» WHAT IS NEEDED: The response must contain every record, repeated exactly.

» EXERCISE MATERIAL:
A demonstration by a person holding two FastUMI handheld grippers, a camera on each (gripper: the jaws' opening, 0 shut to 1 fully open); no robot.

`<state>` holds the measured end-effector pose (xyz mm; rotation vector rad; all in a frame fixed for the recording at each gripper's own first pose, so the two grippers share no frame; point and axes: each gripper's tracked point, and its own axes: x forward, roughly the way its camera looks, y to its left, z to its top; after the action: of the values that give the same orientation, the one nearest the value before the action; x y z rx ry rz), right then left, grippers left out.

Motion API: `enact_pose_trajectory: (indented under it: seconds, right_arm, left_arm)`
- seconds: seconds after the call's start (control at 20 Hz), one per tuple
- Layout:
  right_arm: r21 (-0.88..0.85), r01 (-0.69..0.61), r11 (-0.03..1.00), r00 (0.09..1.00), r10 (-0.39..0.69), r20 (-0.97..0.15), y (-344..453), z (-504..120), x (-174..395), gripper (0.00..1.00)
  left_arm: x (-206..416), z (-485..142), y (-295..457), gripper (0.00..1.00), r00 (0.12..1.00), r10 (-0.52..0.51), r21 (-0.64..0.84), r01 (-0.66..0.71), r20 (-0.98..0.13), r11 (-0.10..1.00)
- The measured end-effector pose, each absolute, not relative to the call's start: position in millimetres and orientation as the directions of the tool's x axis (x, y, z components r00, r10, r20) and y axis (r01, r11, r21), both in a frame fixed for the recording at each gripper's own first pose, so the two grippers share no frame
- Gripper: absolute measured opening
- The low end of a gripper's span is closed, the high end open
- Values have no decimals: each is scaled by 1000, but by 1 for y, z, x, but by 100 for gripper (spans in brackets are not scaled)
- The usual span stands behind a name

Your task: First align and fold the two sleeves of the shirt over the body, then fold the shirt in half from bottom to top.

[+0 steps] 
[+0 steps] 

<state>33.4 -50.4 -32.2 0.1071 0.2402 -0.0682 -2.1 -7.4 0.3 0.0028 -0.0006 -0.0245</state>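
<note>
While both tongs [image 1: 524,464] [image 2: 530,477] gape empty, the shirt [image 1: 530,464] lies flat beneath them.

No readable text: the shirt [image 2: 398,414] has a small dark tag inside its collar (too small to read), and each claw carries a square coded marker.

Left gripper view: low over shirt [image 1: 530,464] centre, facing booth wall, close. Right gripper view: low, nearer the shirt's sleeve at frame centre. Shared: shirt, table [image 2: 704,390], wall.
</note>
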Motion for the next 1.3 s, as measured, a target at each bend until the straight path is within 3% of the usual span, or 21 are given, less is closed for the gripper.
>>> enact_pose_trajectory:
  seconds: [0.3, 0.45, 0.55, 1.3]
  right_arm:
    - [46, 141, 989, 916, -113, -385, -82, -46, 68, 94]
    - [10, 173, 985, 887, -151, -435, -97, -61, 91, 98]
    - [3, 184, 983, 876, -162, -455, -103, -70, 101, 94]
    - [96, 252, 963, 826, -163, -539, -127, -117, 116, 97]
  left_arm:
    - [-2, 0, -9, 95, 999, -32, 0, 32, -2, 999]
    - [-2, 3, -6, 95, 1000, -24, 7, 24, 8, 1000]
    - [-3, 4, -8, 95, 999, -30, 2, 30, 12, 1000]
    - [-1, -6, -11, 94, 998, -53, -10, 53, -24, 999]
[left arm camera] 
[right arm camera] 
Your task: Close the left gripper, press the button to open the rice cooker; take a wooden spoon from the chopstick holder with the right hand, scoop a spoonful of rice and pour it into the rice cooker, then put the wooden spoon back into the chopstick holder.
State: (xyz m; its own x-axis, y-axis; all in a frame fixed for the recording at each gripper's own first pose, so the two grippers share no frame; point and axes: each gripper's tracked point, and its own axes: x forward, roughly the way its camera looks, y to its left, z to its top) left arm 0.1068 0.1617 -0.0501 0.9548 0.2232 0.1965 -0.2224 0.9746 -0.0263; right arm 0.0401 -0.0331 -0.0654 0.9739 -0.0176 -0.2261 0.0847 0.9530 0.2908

» ANSWER BOX:
A demonstration by a person holding two FastUMI handheld grippers, a camera on each (gripper: the jaws' opening, 0 shut to 1 fully open); no robot.

`<state>` holds the measured end-effector pose (xyz mm; rotation vector rad; all in a frame fixed for the recording at each gripper's own first pose, so the two grippers share no frame; point and axes: each gripper's tracked point, and its own axes: x forward, roughly the way its camera looks, y to its left, z to its top; after the action: of the values that give the same orientation, the one nearest the value before the action; x y z rx ry rz), right then left, grippers left out.

Motion API: `enact_pose_trajectory: (indented under it: seconds, right_arm, left_arm)`
- seconds: seconds after the call's start (control at 20 Hz), one per tuple
- Layout:
  right_arm: r21 (-0.88..0.85), r01 (-0.69..0.61), r11 (-0.03..1.00), r00 (0.09..1.00), r10 (-0.39..0.69), r20 (-0.97..0.15), y (-344..453), z (-504..120), x (-174..395), gripper (0.00..1.00)
  left_arm: x (-206..416), z (-485..142), y (-295..457), gripper (0.00..1.00), r00 (0.12..1.00), r10 (-0.52..0.51), r21 (-0.64..0.84), r01 (-0.66..0.71), r20 (-0.98..0.13), r11 (-0.10..1.00)
- The measured end-effector pose, each absolute, not relative to the call's start: position in millimetres and orientation as the directions of the tool's x axis (x, y, z components r00, r10, r20) and y axis (r01, r11, r21), both in a frame fixed for the recording at each gripper's own first pose, so the two grippers share no frame
- Gripper: absolute measured opening
- The low end of a gripper's span is closed, the high end open
- Values have no decimals: each is scaled by 1000, but by 1 for y, z, x, but by 100 for gripper (spans in brackets are not scaled)
- The usual span stands behind a name

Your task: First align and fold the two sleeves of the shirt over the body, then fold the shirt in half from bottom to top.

[+0 steps] 
[+0 steps] 

<state>33.4 -50.4 -32.2 0.1071 0.2402 -0.0682 -2.1 -7.4 0.3 0.0028 -0.0006 -0.0245</state>
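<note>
While both tongs [image 1: 524,464] [image 2: 530,477] gape empty, the shirt [image 1: 530,464] lies flat beneath them.

No readable text: the shirt [image 2: 398,414] has a small dark tag inside its collar (too small to read), and each claw carries a square coded marker.

Left gripper view: low over shirt [image 1: 530,464] centre, facing booth wall, close. Right gripper view: low, nearer the shirt's sleeve at frame centre. Shared: shirt, table [image 2: 704,390], wall.
</note>
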Motion for the next 1.3 s, as measured, a target at each bend until the straight path is within 3% of the usual span, or 21 are given, less is closed for the gripper.
>>> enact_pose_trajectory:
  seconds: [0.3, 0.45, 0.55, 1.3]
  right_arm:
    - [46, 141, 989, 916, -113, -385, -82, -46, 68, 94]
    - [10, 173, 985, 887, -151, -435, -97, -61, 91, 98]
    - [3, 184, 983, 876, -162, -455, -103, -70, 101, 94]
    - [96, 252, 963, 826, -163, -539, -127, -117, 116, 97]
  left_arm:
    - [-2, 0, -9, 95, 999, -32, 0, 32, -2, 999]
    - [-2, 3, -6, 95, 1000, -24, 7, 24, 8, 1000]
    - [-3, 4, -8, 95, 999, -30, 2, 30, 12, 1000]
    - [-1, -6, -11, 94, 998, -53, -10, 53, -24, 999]
[left arm camera] 
[right arm camera] 
Your task: Close the left gripper, press the button to open the rice cooker; take a wooden spoon from the chopstick holder with the right hand, scoop a spoonful of rice and pour it into the rice cooker, then put the wooden spoon back into the chopstick holder.
State: (xyz m; its own x-axis, y-axis; all in a frame fixed for the recording at each gripper's own first pose, so the two grippers share no frame; point and axes: each gripper's tracked point, and its own axes: x forward, roughly the way its camera looks, y to its left, z to its top) left arm 0.1068 0.1617 -0.0501 0.9548 0.2232 0.1965 -0.2224 0.9746 -0.0263; right arm 0.0401 -0.0331 -0.0654 0.9739 -0.0176 -0.2261 0.0847 0.9530 0.2908

No more output is expected for this exercise.